Location
- Kislingbury Road, Bugbrooke Northampton, Northamptonshire, NN7 3QG England 52°12′47″N 1°00′22″W﻿ / ﻿52.213°N 1.006°W

Information
- Type: Academy
- Established: 1967
- Founder: Jason Burrows
- Specialist: Language College
- Department for Education URN: 137087 Tables
- Ofsted: Reports
- Head Teacher: Patricia Hammond
- Staff: 90
- Gender: Mixed
- Age: 11 to 19
- Enrolment: 1397
- Houses: Ash, Beech, Cedar, Maple, Oak, Rowan, Sycamore, Willow
- Colour: Campion green
- Website: http://www.campion.northants.sch.uk

= Campion School, Bugbrooke =

Campion School is a co-educational secondary school in Bugbrooke, about 6 mi from Northampton, Northamptonshire. Founded in 1969, it became a Language College in September 1997, and in 2011 the school became an academy.
The school had 1397 students on roll for the 2014-2015 school year, with 71 teaching staff and 19 teaching assistants. In 2020 the school had 1738 students on roll, 69 Teaching staff and 21 teaching assistants. On 1 September 2023, Campion School & Language College became part of the United Learning Trust.

== History ==
The original buildings were built from 1966 to 1968 by the county architect's department and it was the first purpose-built comprehensive school in Northamptonshire. Extensions were added in 1971-2.

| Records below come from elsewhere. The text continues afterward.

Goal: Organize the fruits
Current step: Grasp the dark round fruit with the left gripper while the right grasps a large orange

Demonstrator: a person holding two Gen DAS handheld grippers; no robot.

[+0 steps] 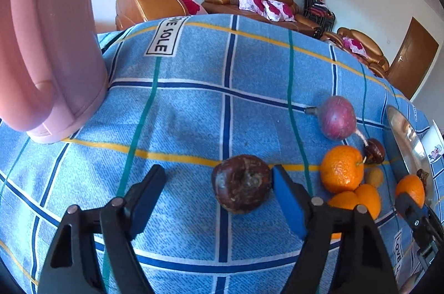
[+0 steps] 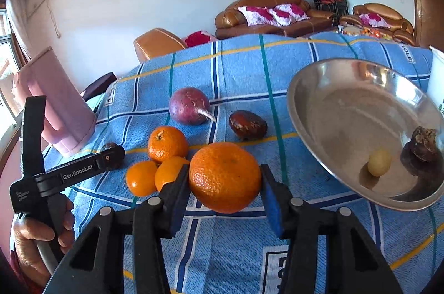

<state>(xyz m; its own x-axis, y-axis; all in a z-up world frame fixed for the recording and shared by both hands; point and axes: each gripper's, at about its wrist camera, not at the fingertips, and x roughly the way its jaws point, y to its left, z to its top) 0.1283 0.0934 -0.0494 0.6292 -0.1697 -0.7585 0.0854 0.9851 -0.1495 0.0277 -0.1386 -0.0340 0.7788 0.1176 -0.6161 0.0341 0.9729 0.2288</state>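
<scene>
From the left wrist, the left gripper [image 1: 217, 184] stands wide over the checked cloth [image 1: 194, 113], holding nothing; a dark wrinkled fruit [image 1: 241, 183] lies between its fingers but hard against the right-hand pad, with a broad gap to the other, so by my judgement this gripper must shift toward the steel plate [image 1: 408, 141] to centre the fruit before closing. The plate sits far off at the frame's right edge, beyond a cluster of oranges [image 1: 342, 167] and a purple round fruit [image 1: 337, 118]. From the right wrist, the right gripper [image 2: 224, 184] has a large orange [image 2: 224, 177] set between its pads, apparently gripped. The plate lies just to the right of that orange, already holding a small yellow fruit [image 2: 379, 162] and a dark one [image 2: 423, 148]. The right hand is the nearer to the plate.
</scene>
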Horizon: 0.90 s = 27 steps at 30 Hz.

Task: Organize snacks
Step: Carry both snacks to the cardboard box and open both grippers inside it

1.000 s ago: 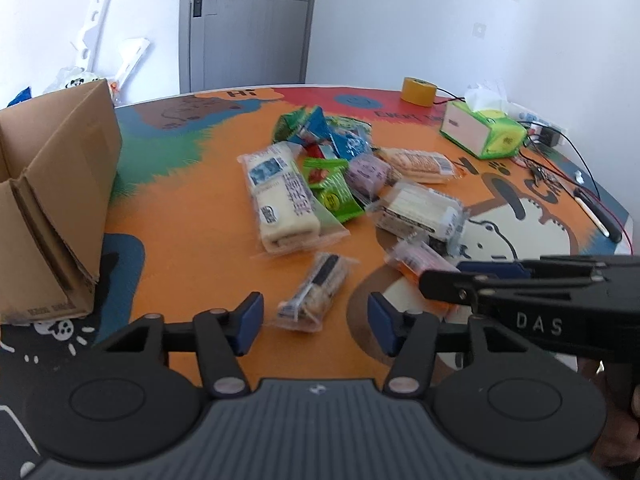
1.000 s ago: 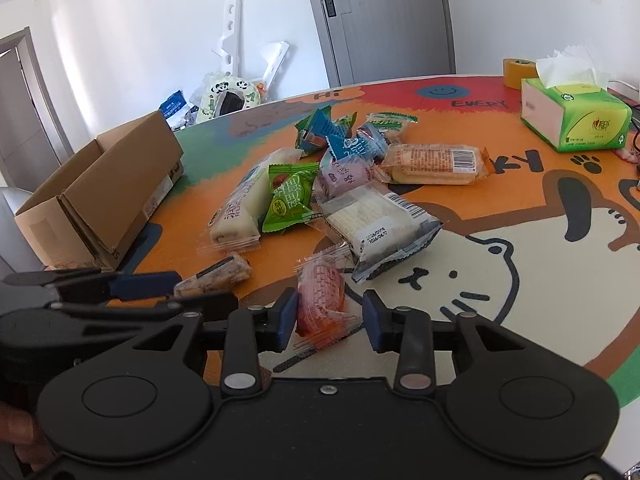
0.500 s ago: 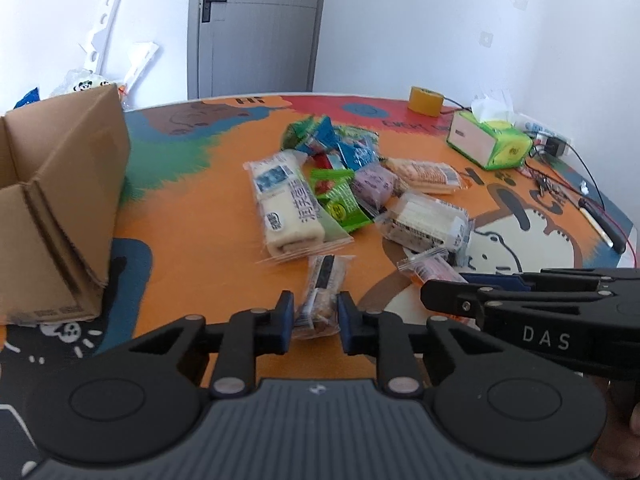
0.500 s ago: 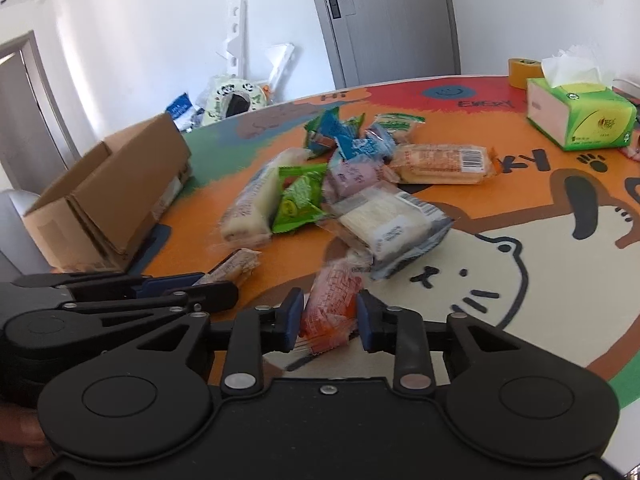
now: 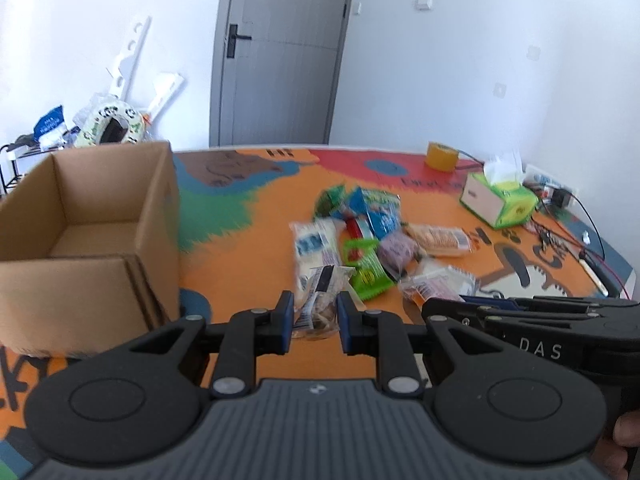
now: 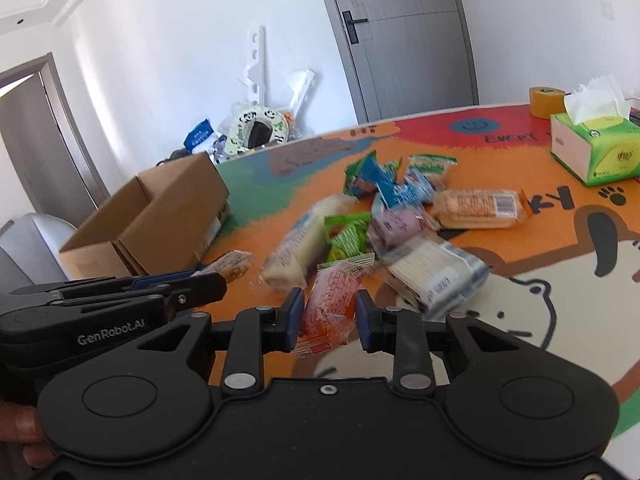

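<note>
Snacks (image 6: 400,216): light, crinkly, slippery film packets heaped on the worktop (image 6: 540,280) ahead of both tools.
Left hand-held gripper (image 5: 314,316) is clamped across a nut bar (image 5: 320,300); right hand-held gripper (image 6: 326,316) pinches a softer orange packet (image 6: 334,300) mid-body; cardboard box (image 5: 80,240) lies left.
</note>
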Each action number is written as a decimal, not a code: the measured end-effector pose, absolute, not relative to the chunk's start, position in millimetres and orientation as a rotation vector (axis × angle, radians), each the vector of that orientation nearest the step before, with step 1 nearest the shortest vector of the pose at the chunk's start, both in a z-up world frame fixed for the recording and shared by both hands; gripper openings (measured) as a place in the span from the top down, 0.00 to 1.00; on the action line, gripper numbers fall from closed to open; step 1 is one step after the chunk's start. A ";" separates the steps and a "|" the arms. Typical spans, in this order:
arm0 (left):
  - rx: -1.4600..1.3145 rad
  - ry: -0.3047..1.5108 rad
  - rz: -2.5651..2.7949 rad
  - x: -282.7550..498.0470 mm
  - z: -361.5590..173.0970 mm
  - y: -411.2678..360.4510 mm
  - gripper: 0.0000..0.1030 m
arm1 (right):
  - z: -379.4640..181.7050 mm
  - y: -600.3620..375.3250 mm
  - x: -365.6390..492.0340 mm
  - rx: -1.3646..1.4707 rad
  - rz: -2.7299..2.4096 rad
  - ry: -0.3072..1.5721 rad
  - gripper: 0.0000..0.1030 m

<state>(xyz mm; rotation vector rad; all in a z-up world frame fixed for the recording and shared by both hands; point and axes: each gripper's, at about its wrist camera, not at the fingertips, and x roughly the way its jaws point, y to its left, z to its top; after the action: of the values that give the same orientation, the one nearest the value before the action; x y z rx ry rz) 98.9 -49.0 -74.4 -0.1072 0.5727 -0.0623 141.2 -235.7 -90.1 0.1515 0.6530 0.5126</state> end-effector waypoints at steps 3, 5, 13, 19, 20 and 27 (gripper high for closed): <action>-0.115 0.549 -0.036 97.5 -65.6 -40.8 0.79 | -82.3 -227.7 140.6 0.152 0.536 0.634 0.72; -0.119 0.532 -0.014 96.2 -59.2 -34.5 0.79 | -77.1 -220.7 140.8 0.149 0.553 0.617 0.72; -0.129 0.476 0.044 90.9 -38.0 -10.2 0.79 | -62.4 -194.5 152.0 0.167 0.603 0.583 0.72; -0.150 0.437 0.109 85.9 -26.2 17.9 0.79 | -50.4 -171.2 157.9 0.172 0.647 0.558 0.72; -0.152 0.430 0.121 85.1 -24.2 23.1 0.79 | -48.8 -167.0 159.0 0.171 0.655 0.554 0.72; -0.184 0.415 0.198 85.9 -21.7 57.3 0.79 | -39.9 -136.2 163.6 0.174 0.716 0.550 0.72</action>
<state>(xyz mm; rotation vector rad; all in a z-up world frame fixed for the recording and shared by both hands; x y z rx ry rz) 85.9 57.3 -21.7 -0.1843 0.4148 0.1978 163.6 -136.2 -39.9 0.1742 0.5497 0.7160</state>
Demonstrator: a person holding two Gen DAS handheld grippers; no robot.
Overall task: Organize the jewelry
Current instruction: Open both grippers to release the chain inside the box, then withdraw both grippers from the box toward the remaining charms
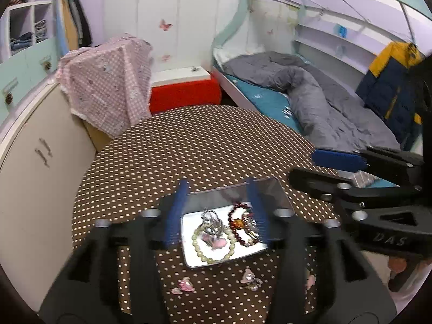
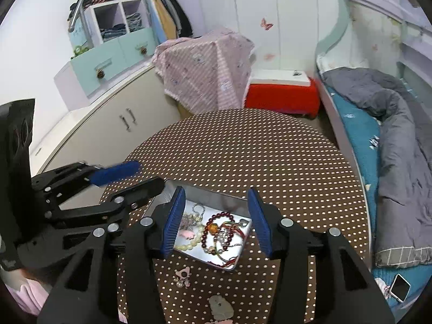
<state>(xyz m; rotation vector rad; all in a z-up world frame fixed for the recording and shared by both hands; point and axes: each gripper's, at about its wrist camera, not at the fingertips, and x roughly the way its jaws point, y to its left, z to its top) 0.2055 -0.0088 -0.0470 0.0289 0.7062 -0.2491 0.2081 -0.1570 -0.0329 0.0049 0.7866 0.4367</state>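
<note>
A shiny metal tray (image 1: 275, 189) (image 2: 237, 259) lies on the brown polka-dot table and holds jewelry: a pale bead bracelet (image 1: 199, 248) (image 2: 189, 245), a dark red bead bracelet (image 1: 237, 224) (image 2: 213, 226), silver chains (image 1: 210, 220) and tangled cords. Loose pink hair clips (image 1: 185, 286) (image 2: 183, 274) and another clip (image 1: 249, 276) lie on the cloth in front of the tray. My left gripper (image 1: 217, 216) hangs open over the tray with nothing between its blue pads. My right gripper (image 2: 217, 221) is also open above the tray, holding nothing. Each gripper shows in the other's view: right (image 1: 351, 167), left (image 2: 108, 183).
The round table (image 2: 256, 148) is ringed by a cream cabinet (image 2: 113, 124), a box under pink checked cloth (image 2: 205, 70), a red stool (image 2: 280, 94) and a bed with a grey duvet (image 2: 391, 135). A phone (image 2: 401, 287) lies on the bed. A grey-green piece (image 2: 220, 306) lies near the table's front.
</note>
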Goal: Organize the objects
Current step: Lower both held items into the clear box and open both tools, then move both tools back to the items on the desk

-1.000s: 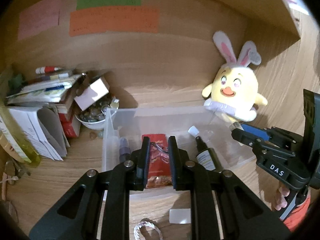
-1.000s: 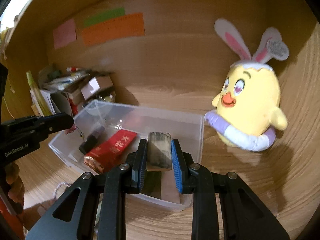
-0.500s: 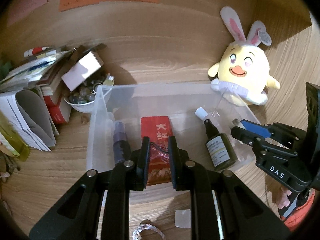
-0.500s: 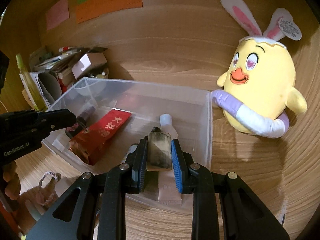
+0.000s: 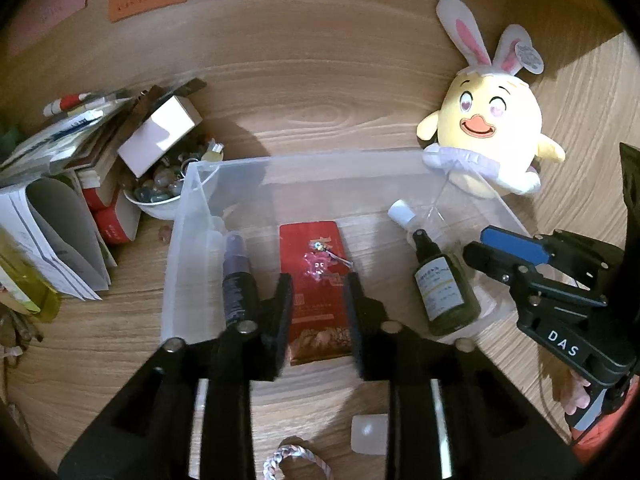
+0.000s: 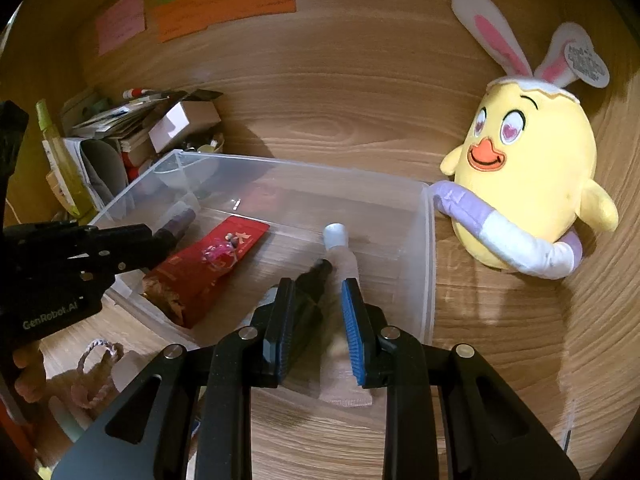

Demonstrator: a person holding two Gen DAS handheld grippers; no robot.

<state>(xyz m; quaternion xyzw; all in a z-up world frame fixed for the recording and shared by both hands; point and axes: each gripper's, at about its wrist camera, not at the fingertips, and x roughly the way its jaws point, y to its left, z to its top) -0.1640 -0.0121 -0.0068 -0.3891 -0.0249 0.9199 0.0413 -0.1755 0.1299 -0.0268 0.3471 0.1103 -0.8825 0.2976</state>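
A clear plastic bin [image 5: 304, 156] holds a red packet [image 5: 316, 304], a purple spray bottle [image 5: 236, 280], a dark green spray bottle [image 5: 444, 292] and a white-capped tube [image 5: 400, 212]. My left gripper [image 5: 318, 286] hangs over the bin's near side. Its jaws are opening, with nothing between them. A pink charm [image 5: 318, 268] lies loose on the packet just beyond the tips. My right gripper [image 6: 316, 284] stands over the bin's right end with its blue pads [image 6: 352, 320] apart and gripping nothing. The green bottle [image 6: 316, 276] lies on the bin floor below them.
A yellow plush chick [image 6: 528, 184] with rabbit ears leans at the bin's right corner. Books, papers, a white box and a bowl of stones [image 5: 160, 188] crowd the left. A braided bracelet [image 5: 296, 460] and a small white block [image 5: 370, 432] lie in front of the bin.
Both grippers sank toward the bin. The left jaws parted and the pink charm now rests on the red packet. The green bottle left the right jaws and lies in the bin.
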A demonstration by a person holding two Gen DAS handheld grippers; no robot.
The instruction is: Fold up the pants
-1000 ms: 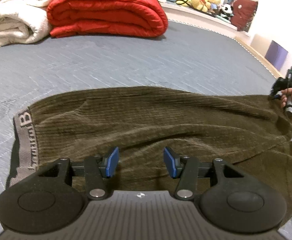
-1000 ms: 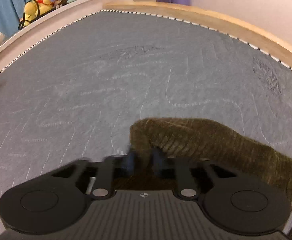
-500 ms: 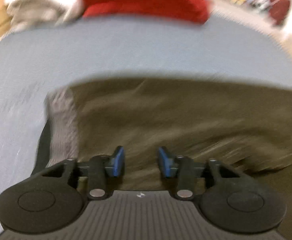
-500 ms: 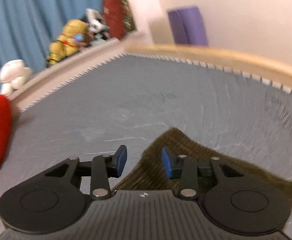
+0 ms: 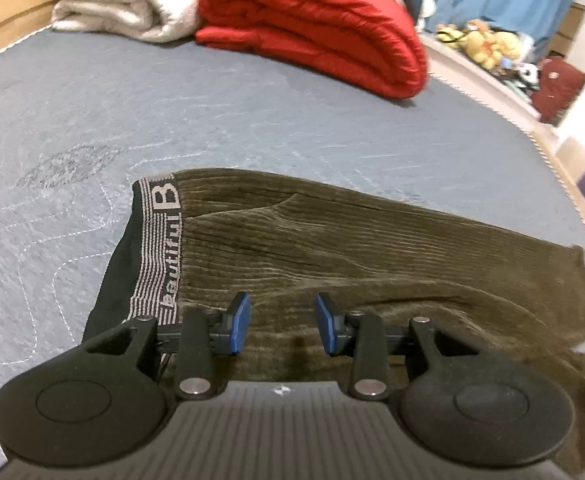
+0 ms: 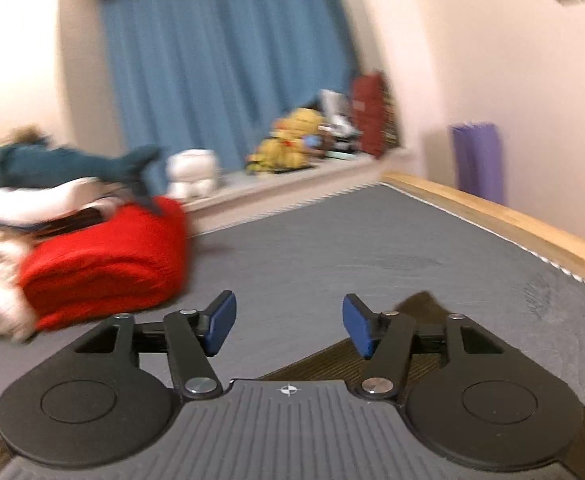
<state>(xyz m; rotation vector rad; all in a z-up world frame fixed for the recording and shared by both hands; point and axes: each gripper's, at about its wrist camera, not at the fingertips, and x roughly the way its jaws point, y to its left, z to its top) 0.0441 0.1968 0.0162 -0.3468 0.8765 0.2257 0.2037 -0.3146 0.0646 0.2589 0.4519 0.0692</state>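
The left gripper hangs over the olive corduroy pants, its jaws parted and holding nothing. This view alone shows the lettered waistband. The right gripper, whose jaws have just been opening, is empty and sees only a corner of the pants. They lie flat on the grey mattress, with a red quilt and blue curtain behind.

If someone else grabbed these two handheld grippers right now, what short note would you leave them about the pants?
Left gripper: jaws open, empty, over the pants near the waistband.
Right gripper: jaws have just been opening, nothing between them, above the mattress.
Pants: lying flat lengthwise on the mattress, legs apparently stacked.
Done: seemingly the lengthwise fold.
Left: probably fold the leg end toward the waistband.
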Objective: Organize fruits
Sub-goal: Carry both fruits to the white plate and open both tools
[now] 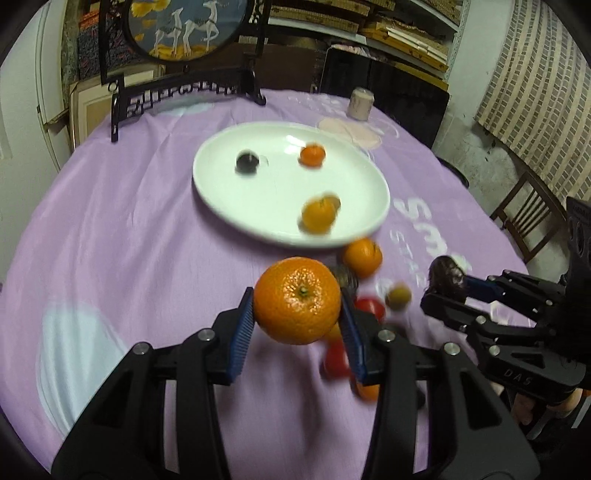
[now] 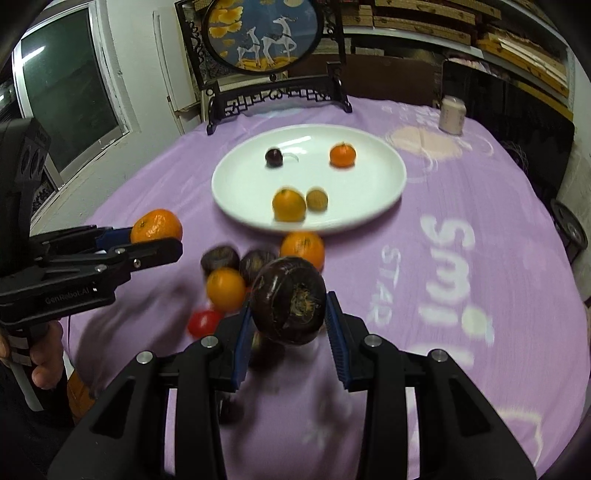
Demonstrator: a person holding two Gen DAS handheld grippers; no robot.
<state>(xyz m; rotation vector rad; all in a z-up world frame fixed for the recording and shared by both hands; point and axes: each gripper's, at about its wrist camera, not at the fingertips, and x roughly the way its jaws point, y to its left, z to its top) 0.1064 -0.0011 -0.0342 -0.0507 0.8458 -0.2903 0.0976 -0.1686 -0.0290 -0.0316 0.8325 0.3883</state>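
Observation:
My left gripper [image 1: 297, 314] is shut on an orange tangerine [image 1: 297, 300] and holds it above the purple tablecloth, short of the white plate [image 1: 236, 206]. My right gripper [image 2: 290, 317] is shut on a dark brown round fruit [image 2: 290, 300], also in the air near the plate's front. The plate [image 2: 240, 199] holds a small dark fruit [image 2: 274, 157], two oranges [image 2: 342, 155] [image 2: 289, 204] and a small yellowish fruit [image 2: 317, 199]. Each gripper shows in the other's view: the right one [image 1: 443, 284] and the left one [image 2: 162, 236].
Loose fruit lies on the cloth before the plate: oranges [image 2: 303, 249] [image 2: 225, 288], dark fruits [image 2: 219, 258] and a red one [image 2: 204, 322]. A carved stand with a round deer picture [image 2: 262, 33] and a pale cup [image 2: 451, 114] stand at the back.

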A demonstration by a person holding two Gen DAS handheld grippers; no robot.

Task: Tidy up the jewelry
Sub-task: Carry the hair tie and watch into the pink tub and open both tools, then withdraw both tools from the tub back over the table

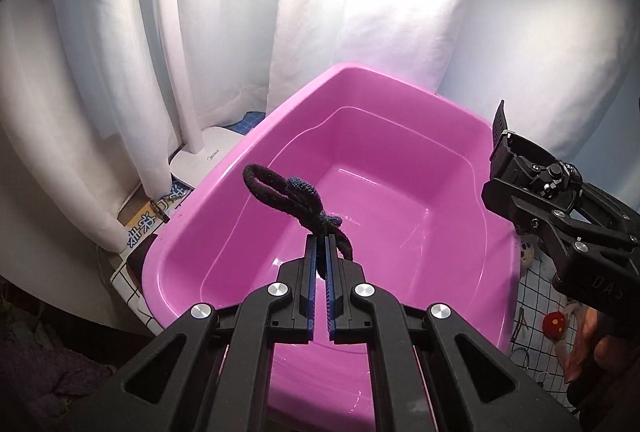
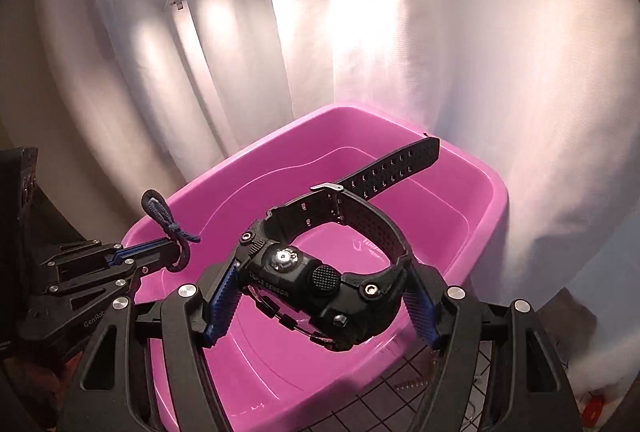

== Performance and achievement ==
The school's latest full Ofsted inspection was in 2018, when the school was found to be "insufficient" in all areas, except for the sixth form. A section 8 report in 2015 which focused on the progress of disadvantaged students (the main weakness in the previous report) showed mixed results.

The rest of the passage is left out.